Your instructions: All entries should be output exactly as they stand.
↓↓↓
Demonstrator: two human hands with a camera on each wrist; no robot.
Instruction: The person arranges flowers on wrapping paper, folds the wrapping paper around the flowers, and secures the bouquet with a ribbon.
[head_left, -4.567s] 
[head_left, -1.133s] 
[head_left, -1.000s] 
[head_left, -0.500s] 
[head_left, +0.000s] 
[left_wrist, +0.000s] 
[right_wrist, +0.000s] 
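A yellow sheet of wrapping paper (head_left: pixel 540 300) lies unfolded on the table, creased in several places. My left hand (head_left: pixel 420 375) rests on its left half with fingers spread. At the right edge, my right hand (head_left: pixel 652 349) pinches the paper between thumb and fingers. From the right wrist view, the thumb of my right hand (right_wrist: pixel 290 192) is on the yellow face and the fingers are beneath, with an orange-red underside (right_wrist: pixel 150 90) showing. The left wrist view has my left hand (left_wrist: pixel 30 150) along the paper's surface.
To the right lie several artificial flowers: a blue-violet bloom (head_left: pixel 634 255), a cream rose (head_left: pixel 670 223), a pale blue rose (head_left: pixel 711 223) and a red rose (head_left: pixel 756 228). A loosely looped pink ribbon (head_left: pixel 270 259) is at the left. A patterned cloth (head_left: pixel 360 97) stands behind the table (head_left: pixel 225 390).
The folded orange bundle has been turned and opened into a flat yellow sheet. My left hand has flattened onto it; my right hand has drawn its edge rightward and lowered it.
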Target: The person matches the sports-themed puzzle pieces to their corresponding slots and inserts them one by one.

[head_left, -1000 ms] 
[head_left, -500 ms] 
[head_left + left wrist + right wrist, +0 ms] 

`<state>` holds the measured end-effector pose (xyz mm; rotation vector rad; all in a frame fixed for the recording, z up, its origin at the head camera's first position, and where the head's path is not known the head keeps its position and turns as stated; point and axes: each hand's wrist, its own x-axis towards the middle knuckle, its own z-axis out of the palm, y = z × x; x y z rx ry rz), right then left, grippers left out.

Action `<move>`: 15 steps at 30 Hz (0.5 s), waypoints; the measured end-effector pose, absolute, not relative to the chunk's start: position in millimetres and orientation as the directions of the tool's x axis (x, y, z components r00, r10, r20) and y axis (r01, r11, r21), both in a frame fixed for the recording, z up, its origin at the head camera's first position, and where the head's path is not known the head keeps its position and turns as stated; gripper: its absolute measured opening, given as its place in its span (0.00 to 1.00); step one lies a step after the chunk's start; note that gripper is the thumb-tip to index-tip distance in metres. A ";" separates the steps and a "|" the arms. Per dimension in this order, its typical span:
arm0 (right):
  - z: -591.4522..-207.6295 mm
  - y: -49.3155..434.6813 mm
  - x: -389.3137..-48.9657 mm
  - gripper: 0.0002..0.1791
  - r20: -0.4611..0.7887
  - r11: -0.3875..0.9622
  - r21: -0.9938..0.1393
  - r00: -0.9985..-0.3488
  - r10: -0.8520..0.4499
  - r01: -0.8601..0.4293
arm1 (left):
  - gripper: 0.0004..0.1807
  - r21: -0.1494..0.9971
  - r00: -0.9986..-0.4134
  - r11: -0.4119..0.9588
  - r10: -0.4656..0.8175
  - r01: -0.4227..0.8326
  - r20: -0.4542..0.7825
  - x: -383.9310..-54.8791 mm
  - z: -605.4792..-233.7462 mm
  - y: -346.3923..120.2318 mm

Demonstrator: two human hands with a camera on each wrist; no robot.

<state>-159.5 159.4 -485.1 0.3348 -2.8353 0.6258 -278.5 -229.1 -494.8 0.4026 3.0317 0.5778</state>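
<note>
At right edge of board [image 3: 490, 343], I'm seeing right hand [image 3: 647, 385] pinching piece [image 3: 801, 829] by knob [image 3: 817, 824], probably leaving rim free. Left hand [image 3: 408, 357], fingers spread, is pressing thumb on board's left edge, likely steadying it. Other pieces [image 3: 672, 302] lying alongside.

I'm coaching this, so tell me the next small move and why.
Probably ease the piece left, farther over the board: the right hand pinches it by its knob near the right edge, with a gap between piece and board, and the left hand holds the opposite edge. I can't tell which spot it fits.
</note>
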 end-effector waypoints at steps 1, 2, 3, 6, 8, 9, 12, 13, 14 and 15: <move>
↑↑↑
Output below:
Demonstrator: two human hands with a camera on each wrist; no robot.
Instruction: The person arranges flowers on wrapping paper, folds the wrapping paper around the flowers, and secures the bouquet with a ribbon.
[head_left, -4.567s] 
[head_left, -1.133s] 
[head_left, -1.000s] 
[head_left, -0.500s] 
[head_left, +0.000s] 
[left_wrist, +0.000s] 
[right_wrist, +0.000s] 
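A yellow sheet of wrapping paper (head_left: pixel 540 300) lies unfolded on the table, creased in several places. My left hand (head_left: pixel 420 375) rests on its left half with fingers spread. At the right edge, my right hand (head_left: pixel 652 349) pinches the paper between thumb and fingers. From the right wrist view, the thumb of my right hand (right_wrist: pixel 290 192) is on the yellow face and the fingers are beneath, with an orange-red underside (right_wrist: pixel 150 90) showing. The left wrist view has my left hand (left_wrist: pixel 30 150) along the paper's surface.
To the right lie several artificial flowers: a blue-violet bloom (head_left: pixel 634 255), a cream rose (head_left: pixel 670 223), a pale blue rose (head_left: pixel 711 223) and a red rose (head_left: pixel 756 228). A loosely looped pink ribbon (head_left: pixel 270 259) is at the left. A patterned cloth (head_left: pixel 360 97) stands behind the table (head_left: pixel 225 390).
The folded orange bundle has been turned and opened into a flat yellow sheet. My left hand has flattened onto it; my right hand has drawn its edge rightward and lowered it.
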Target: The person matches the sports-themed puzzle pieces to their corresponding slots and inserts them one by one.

[head_left, -1000 ms] 
[head_left, -500 ms] 
[head_left + left wrist + right wrist, +0 ms] 

`<state>` holds the measured end-effector pose (xyz mm; rotation vector rad; all in a frame fixed for the recording, z up, its origin at the head camera's first position, and where the head's path is not known the head keeps its position and turns as stated; point and axes: each hand's wrist, its own x-axis towards the middle knuckle, its own z-axis out of the palm, y = z × x; x y z rx ry rz), right then left, grippers left out.

Action `<move>`: 15 steps at 30 Hz (0.5 s), waypoints; the measured end-effector pose, absolute, not relative to the chunk's start: position in millimetres and orientation as the directions of the tool's x axis (x, y, z components r00, r10, r20) and y axis (r01, r11, r21), both in a frame fixed for the recording, z up, its origin at the head camera's first position, and where the head's path is not known the head keeps its position and turns as stated; gripper: its absolute measured opening, given as its place in its span (0.00 to 1.00); step one lies a step after the chunk's start; note that gripper is the thumb-tip to index-tip distance in metres. A ";" separates the steps and a "|" the arms. Per dimension in this order, its typical span:
arm0 (right):
  - z: -591.4522..-207.6295 mm
  - y: -49.3155..434.6813 mm
  - x: -389.3137..-48.9657 mm
  - gripper: 0.0002..0.1791
  - r20: -0.4611..0.7887
  - r11: -0.3875..0.9622
  - r21: -0.9938..0.1393
  - r00: -0.9985..-0.3488
  - r10: -0.8520..0.4499
  - r01: -0.8601..0.4293
arm1 (left):
  - gripper: 0.0004..0.1807
  - r21: -0.1494..0.9971
  - r00: -0.9986..-0.4134
  - r11: -0.4119..0.9588
  - r10: -0.4656..0.8175
  - r01: -0.4227..0.8326
  - r20: -0.4542..0.7825
  - x: -383.9310..-54.8791 mm
  - z: -605.4792..-233.7462 mm
  - y: -346.3923..120.2318 mm

Demonstrator: two human hands with a camera on each wrist; no robot.

<state>-159.5 159.4 -485.1 0.3348 -2.8353 0.6258 -278.5 -229.1 -494.8 0.4026 3.0317 0.5778</state>
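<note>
At right edge of board [image 3: 490, 343], I'm seeing right hand [image 3: 647, 385] pinching piece [image 3: 801, 829] by knob [image 3: 817, 824], probably leaving rim free. Left hand [image 3: 408, 357], fingers spread, is pressing thumb on board's left edge, likely steadying it. Other pieces [image 3: 672, 302] lying alongside.

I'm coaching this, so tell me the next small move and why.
Probably ease the piece left, farther over the board: the right hand pinches it by its knob near the right edge, with a gap between piece and board, and the left hand holds the opposite edge. I can't tell which spot it fits.
</note>
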 end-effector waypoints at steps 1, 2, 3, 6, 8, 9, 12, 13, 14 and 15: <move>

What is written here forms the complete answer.